Virgil simply nodded, and returned to his phone.

 _Ding_ _ding_ _ding_ _ding_

"YES!"

"No!"

The one hour timer had gone off. Logan had officially lost.

"Alright then. How long _is_ a furlong in kilometers?"

"One fifth of a kilometer, or one eighth of a mile," Virgil said.

"Really?"

"Really."

"Fine. I accept defeat," Logan said, nodding his head respectfully.

"Sweet. Let's go back to your room."

They walked back through the door, Logan reset it, and Virgil smiled evilly.

"I'll save my order for later," he promised.

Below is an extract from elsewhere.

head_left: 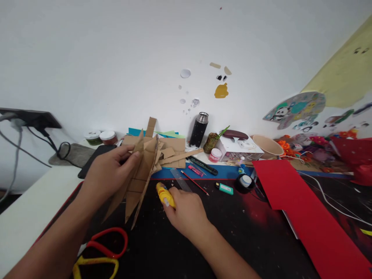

Logan groaned internally. It was always easier to simply accept punishment on Friday than prolong the wait.

"Fine. Have a good day, Virgil."

"You too."

\---------------------------

It was a day containing six letters and starting with an F. There was something at his door containing five letters and starting with a K. Nothing new, except for the way the author phrased it.

Virgil entered once again, and Logan was ready. He stood in the center of the room, and asked for the question almost immediately.

"You'll never get this one. I made it especially hard. What _government_ _leader_ was nicknamed 'the little magician'?"

Logan looked at him in utter confusion. "Oh my-" he sighed, and flung open the door to the library.

"I wish to access records pertaining to government officials."

Two shelves were filled up with information about presidents, governors, foreign dignitaries, and the like. There might be a slight squeeze to make the time limit.

Logan began to search through the titles, and Virgil settled into a chair to watch.

After a whole half hour of Logan checking indexes and screeching, he yelled again. However, _this_ was a shout of glee.

"What?" Virgil asked.

"HA! You forgot that Thomas took a class once on the personal lives of the US presidents, and this was one of the facts that the teacher mentioned!" Logan exclaimed, looking as happy as he had when he first saw Logan's Berry.

"I-" Virgil pursed his lips. "I remember that now. Just give me the answer."

"Martin Van Buren, eighth president of the United States, also known as the little magician!"

"You're right."

"As usual," Logan said, shooting him a wide grin.

"Uh huh. Suuuure. The chance of you being wrong is _infinitesimal_."

"We were never to speak of that again."

Virgil shrugged. "Sorry, Teach. It's your legacy."


End file.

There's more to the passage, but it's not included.